Ambulatory Coding Ambulatory Coding

July 9, 2012   |   Life
Agile League

I love the quiet of my home office and how I can focus on working for hours with barely any interruption. The down side to that, however, is that with no meetings to walk to or coworkers to stand up and chat with, I sat in the same position for hours barely moving, causing increasing amounts of back pain by the end of the day, not to mention shortening my life.
Enter the treadmill desk. I bought this one. It’s an expensive desk, but a great health investment.
At first it was distracting. For the first week, I felt like I had to sit at my regular desk to do actual programming, and I only trusted the treadmill desk for Skype calls and online reading/research. Even with Skype calls, sometimes I would realize I had been paying more attention to walking than to the person on the call, which is a bit awkward to explain. I was doing some work on an open source project, and I would write the code from the treadmill desk and then sit down at my other desk to redo parts of it, review my changes and make the pull request. Gradually, though, walking became less of a distraction, and I eventually moved my external monitor over to the treadmill desk. After a month, I don’t notice that I’m walking at all most of the time, and I feel much more energized throughout the day. I go 0.9 – 1.3 mph depending on what I’m doing, which winds up being about 4 miles / day currently. It’s a ridiculously slow walking pace, but it is great for being able to type, write occasional notes on paper (somewhat illegible notes), use the mouse, and drink tea, without being distracting.

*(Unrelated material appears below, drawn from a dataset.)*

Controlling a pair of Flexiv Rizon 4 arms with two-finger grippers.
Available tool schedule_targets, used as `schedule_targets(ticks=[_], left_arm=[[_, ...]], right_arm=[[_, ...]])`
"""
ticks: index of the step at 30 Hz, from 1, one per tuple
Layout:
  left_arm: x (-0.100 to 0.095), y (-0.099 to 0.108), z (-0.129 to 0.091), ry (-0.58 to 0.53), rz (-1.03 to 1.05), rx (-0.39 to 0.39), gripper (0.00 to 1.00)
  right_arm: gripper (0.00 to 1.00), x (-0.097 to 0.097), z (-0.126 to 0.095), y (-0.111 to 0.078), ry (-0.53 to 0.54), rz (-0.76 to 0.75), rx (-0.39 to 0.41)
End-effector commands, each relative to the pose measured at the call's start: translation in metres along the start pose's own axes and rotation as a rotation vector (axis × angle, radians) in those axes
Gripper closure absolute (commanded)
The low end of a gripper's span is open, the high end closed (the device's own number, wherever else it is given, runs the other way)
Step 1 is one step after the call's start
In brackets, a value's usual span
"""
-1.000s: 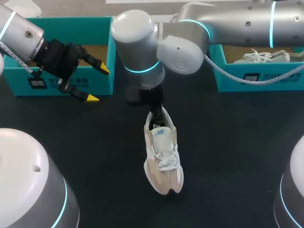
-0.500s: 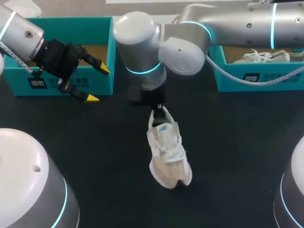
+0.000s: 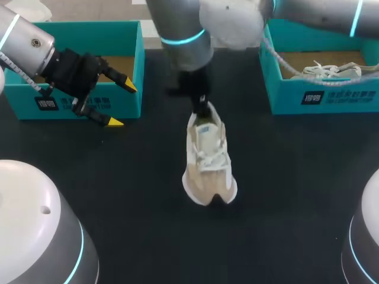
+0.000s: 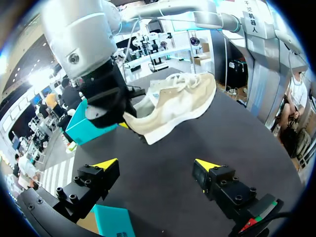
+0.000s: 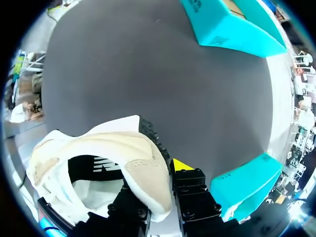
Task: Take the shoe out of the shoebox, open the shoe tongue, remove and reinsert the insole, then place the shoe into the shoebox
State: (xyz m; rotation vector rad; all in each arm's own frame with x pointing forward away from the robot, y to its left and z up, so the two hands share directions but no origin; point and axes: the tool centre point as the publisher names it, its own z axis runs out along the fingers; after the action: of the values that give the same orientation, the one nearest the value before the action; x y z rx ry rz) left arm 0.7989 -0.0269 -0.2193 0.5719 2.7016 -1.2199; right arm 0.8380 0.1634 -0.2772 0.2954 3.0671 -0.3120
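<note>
A beige and white shoe [image 3: 208, 160] hangs above the black table with its toe toward the near edge. My right gripper [image 3: 200, 107] is shut on its heel collar, mostly hidden under the wrist. In the right wrist view the heel [image 5: 143, 168] sits between the fingers of that gripper [image 5: 157, 183], one yellow tip [image 5: 180, 165] outside the heel and the other finger inside the shoe. My left gripper [image 3: 121, 104] stands open in front of the left teal shoebox [image 3: 127, 35]. In its own view the left gripper [image 4: 157, 164] is empty, with the shoe [image 4: 177, 101] ahead of it.
A second teal shoebox [image 3: 308, 94] at the back right holds another white shoe [image 3: 331, 70]. Both boxes [image 5: 227, 24] [image 5: 242, 182] show in the right wrist view. Two rounded robot bases fill the near corners.
My right gripper closed on the shoe's heel and rose toward the back with it. The shoe left the table and swung straighter. The left arm has kept still.
</note>
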Motion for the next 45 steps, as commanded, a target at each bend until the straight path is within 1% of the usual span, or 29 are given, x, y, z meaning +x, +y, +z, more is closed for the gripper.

I definitely recommend considering a treadmill desk if you sit at a desk all day with a computer and you don’t write much by hand. I would also recommend keeping a sitting desk you can move to if this is your full-time office. I still move my laptop over to my sitting desk if I’m eating breakfast, on a call with a client, or when I just need a break for an hour or so. But being active throughout the day instead of just sitting is an amazing opportunity that I never thought I’d have as a programmer. I feel better in general, my back feels better, my legs feel stronger. It’s an all around win.